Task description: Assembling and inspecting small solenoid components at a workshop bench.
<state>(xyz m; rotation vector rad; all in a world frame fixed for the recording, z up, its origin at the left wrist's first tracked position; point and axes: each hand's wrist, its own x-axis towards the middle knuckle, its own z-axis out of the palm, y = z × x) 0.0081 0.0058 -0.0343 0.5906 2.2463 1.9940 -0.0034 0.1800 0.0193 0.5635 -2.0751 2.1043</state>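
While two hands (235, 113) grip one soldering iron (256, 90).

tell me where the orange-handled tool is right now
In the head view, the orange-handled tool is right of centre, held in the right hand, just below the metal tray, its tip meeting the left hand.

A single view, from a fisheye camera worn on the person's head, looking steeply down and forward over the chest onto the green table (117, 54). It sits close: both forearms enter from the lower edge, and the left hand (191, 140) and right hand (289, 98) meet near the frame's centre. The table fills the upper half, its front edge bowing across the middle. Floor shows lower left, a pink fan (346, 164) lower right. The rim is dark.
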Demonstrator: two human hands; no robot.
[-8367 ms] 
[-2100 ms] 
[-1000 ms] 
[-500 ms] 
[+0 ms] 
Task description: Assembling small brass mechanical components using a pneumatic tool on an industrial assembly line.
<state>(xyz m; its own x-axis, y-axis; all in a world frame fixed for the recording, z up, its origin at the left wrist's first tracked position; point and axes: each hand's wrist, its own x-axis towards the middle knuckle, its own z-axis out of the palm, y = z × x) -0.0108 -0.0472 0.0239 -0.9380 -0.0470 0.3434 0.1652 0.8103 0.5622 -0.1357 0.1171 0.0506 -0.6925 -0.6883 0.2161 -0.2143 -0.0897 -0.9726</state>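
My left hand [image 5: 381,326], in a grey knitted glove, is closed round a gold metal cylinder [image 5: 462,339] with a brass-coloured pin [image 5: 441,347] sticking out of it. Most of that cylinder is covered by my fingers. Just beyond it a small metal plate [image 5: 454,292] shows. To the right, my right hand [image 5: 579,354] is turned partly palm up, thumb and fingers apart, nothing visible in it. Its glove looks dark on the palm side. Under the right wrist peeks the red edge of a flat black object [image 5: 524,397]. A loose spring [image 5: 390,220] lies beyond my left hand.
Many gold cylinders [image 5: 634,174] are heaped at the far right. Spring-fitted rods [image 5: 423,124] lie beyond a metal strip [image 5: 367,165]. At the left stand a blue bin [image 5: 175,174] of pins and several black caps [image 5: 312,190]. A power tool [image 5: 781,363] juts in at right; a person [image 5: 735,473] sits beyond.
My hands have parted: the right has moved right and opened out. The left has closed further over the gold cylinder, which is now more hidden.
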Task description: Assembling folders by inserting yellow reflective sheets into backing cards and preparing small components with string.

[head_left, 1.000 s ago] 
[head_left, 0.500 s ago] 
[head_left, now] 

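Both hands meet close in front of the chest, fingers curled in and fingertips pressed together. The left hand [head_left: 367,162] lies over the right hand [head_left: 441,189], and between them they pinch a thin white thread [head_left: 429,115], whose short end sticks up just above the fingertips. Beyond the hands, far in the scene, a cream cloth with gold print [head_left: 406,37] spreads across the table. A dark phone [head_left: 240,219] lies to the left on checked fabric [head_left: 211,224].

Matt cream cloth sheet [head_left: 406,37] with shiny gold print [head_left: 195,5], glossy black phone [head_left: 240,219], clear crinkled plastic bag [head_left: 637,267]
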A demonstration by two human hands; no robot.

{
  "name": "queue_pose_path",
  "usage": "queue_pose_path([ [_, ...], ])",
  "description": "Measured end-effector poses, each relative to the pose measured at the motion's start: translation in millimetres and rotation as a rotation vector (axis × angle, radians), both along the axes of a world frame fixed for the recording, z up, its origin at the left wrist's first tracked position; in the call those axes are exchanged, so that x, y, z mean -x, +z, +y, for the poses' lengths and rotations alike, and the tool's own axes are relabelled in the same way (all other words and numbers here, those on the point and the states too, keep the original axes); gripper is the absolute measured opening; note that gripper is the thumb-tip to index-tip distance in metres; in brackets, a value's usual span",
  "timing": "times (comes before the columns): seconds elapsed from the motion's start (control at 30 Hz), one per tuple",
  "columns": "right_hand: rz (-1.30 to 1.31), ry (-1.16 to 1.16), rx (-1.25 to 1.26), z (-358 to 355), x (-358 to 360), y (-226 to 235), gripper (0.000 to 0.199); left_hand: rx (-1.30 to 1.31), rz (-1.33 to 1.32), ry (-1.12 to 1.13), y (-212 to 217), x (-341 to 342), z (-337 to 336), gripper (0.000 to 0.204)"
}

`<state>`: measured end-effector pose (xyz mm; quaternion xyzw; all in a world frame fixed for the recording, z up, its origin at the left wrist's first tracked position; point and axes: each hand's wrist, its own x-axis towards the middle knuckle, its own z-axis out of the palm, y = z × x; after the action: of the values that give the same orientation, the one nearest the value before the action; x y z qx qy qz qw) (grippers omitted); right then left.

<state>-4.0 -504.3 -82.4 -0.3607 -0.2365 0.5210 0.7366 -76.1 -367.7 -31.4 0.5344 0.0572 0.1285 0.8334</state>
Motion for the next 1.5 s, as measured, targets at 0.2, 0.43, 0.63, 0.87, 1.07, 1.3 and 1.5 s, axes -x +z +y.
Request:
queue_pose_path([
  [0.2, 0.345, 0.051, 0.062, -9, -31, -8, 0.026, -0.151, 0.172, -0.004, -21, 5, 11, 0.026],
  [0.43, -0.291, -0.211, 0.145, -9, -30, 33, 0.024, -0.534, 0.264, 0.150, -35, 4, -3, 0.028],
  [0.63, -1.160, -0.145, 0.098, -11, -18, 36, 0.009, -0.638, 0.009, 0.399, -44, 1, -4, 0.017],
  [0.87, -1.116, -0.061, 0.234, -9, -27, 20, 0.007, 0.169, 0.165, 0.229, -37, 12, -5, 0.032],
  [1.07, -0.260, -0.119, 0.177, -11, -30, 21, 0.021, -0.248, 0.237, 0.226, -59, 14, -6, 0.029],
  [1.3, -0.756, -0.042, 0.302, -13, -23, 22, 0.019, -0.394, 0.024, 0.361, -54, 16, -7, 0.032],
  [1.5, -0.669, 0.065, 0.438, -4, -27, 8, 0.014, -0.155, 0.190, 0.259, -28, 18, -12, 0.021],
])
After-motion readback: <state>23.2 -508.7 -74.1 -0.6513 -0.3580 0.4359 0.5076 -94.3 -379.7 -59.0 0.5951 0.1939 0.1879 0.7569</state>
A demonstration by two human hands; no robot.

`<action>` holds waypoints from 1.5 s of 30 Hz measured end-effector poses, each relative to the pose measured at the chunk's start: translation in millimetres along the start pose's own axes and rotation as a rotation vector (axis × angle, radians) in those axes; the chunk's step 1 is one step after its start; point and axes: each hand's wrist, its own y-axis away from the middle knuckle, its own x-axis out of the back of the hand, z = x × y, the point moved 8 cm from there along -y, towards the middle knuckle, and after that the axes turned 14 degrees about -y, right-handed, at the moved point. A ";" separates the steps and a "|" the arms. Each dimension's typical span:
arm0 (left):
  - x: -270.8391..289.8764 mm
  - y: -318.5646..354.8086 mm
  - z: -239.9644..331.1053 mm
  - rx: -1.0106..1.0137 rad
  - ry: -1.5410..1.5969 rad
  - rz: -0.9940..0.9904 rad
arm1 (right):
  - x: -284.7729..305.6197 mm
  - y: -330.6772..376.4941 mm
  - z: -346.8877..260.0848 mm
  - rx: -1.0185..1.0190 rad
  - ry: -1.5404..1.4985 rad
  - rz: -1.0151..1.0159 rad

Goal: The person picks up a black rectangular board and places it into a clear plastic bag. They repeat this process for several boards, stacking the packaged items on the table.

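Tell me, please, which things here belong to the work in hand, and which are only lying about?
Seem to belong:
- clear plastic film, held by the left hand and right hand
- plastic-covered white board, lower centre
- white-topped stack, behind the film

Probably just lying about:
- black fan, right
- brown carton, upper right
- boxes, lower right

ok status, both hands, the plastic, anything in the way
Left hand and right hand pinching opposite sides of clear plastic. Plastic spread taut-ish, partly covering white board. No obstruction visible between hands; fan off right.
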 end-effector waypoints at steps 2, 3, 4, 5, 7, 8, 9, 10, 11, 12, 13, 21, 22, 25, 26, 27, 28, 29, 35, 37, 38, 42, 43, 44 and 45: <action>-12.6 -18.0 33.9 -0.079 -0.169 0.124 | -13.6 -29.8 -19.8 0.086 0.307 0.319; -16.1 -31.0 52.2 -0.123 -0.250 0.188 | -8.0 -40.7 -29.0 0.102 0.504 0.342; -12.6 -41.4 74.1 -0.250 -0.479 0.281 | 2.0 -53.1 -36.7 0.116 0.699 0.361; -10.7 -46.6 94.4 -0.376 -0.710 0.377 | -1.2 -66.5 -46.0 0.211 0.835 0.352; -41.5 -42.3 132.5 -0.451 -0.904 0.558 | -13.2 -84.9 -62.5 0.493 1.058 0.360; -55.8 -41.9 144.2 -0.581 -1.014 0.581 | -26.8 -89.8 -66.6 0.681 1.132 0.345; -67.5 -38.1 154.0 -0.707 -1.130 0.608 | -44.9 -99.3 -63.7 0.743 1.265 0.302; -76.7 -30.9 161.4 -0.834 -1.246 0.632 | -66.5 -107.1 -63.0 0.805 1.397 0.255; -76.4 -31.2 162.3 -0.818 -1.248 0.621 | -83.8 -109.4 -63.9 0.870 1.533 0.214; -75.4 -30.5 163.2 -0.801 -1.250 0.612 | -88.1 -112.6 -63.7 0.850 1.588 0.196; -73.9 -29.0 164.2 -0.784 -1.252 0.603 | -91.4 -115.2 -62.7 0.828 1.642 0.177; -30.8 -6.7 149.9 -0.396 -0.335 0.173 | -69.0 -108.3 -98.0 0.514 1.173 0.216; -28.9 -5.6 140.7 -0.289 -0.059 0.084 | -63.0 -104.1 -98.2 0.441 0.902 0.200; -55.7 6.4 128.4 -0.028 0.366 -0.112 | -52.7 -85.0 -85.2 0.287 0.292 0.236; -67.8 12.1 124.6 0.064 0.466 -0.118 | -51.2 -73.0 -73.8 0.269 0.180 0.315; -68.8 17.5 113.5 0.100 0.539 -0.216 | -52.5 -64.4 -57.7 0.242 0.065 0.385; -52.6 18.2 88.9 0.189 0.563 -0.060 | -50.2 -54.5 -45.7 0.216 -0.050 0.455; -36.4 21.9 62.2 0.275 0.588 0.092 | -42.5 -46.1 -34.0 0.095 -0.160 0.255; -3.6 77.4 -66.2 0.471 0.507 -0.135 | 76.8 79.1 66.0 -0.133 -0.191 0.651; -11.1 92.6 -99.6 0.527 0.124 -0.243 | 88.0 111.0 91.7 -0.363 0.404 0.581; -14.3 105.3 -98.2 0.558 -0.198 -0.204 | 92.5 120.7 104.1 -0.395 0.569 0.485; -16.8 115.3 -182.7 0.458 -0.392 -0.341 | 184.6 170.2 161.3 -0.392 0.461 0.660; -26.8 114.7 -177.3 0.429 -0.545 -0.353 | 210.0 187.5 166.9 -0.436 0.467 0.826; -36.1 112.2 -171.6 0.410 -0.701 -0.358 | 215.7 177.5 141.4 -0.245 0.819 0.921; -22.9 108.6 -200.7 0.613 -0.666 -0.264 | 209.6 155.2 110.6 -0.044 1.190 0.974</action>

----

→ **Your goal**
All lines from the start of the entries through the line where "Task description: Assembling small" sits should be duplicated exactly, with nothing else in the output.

→ **Task solution**
Task description: Assembling and inspecting small solenoid components at a workshop bench.
<state>(xyz m; rotation vector rad; all in a world frame fixed for the recording, z up, its origin at the left wrist's first tracked position; point and axes: each hand's wrist, its own x-axis towards the middle knuckle, its own z-axis out of the palm, y = z × x) 0.0081 0.0058 -0.0343 0.5906 2.2463 1.9940 -0.0034 0.1800 0.0193 0.5635 -2.0751 2.1043</state>
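While two hands (235, 113) grip one soldering iron (256, 90).

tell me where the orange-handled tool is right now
In the head view, the orange-handled tool is right of centre, held in the right hand, just below the metal tray, its tip meeting the left hand.

A single view, from a fisheye camera worn on the person's head, looking steeply down and forward over the chest onto the green table (117, 54). It sits close: both forearms enter from the lower edge, and the left hand (191, 140) and right hand (289, 98) meet near the frame's centre. The table fills the upper half, its front edge bowing across the middle. Floor shows lower left, a pink fan (346, 164) lower right. The rim is dark.
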Demonstrator: two human hands; no robot.
[-8367 ms] 
[-2100 ms] 
[-1000 ms] 
[-500 ms] 
[+0 ms] 
Task description: Assembling small brass mechanical components using a pneumatic tool on an industrial assembly line.

With that, the answer is finished.